● **About this task**:
What's needed is the listing below, repeated word for word with no pictures.

####################

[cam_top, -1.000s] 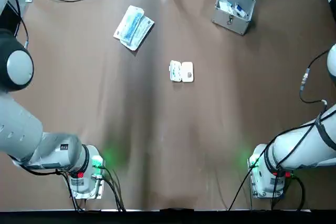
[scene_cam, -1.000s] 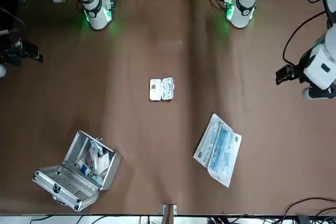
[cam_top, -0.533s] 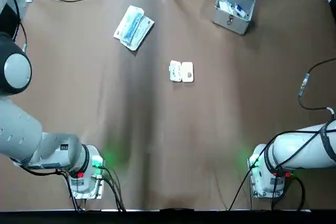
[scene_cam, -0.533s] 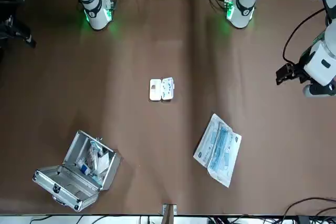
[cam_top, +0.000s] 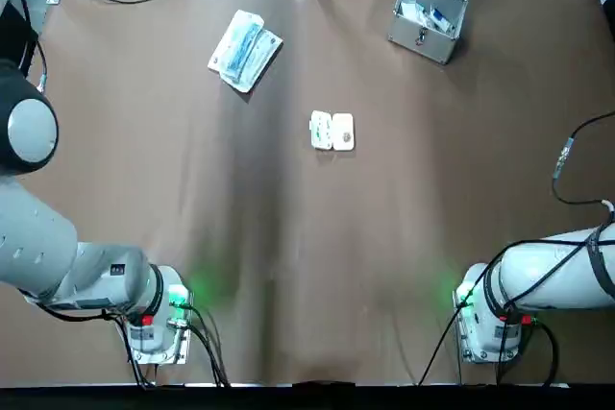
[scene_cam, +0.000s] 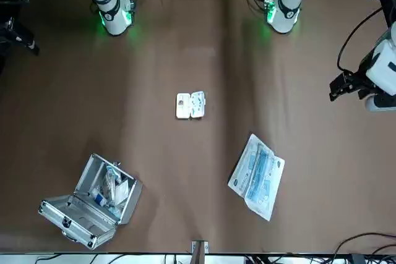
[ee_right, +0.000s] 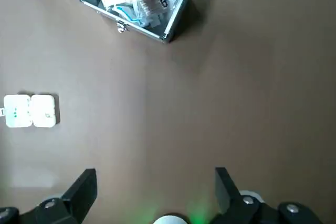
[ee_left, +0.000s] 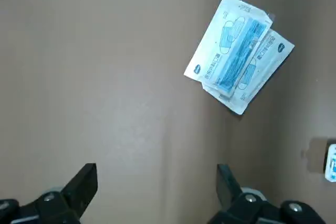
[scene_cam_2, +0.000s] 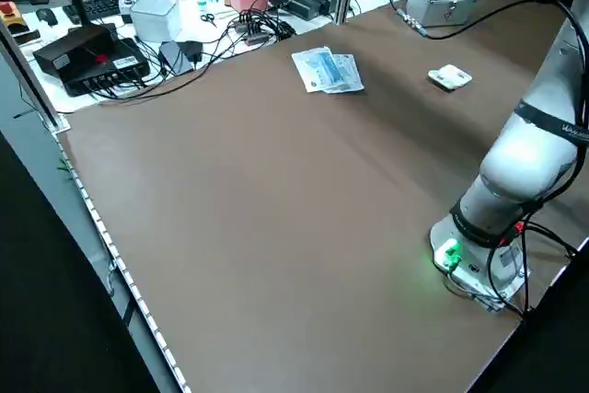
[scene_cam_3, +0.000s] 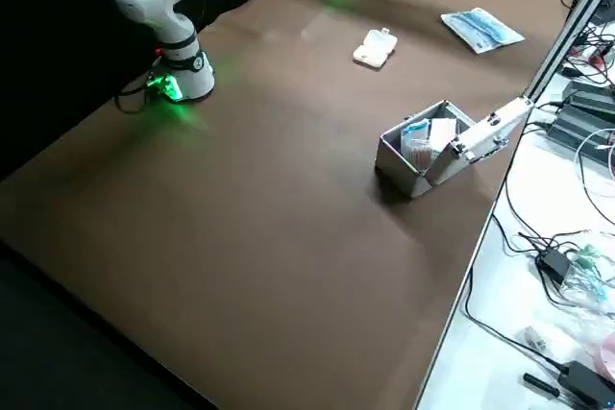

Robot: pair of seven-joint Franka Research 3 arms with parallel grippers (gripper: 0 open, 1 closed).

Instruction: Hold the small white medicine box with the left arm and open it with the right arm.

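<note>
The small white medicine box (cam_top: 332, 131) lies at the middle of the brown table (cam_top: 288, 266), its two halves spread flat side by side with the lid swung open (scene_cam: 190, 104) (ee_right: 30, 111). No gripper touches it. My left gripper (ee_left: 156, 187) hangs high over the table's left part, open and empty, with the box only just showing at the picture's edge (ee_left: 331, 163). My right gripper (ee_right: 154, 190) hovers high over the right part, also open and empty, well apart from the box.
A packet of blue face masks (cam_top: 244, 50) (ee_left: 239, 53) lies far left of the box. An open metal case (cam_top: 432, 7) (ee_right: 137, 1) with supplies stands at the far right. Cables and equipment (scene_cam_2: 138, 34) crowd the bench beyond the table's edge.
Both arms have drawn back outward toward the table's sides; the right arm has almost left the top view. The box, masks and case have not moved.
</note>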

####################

● **Answer to this exercise**:
[cam_top, -1.000s] 
[scene_cam, -1.000s] 
[cam_top, -0.533s] 
[scene_cam, -0.533s] 
[cam_top, +0.000s] 
[scene_cam, +0.000s] 
[ee_right, +0.000s] 
[ee_left, +0.000s] 
[scene_cam_2, +0.000s] 
[scene_cam_3, +0.000s] 

Robot: pair of seven-joint Franka Research 3 arms with parallel grippers (gripper: 0 open, 1 closed).

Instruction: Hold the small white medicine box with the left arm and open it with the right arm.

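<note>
The small white medicine box (cam_top: 332, 131) lies at the middle of the brown table (cam_top: 288, 266), its two halves spread flat side by side with the lid swung open (scene_cam: 190, 104) (ee_right: 30, 111). No gripper touches it. My left gripper (ee_left: 156, 187) hangs high over the table's left part, open and empty, with the box only just showing at the picture's edge (ee_left: 331, 163). My right gripper (ee_right: 154, 190) hovers high over the right part, also open and empty, well apart from the box.
A packet of blue face masks (cam_top: 244, 50) (ee_left: 239, 53) lies far left of the box. An open metal case (cam_top: 432, 7) (ee_right: 137, 1) with supplies stands at the far right. Cables and equipment (scene_cam_2: 138, 34) crowd the bench beyond the table's edge.
Both arms have drawn back outward toward the table's sides; the right arm has almost left the top view. The box, masks and case have not moved.
</note>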

What was requested is fully covered by this answer.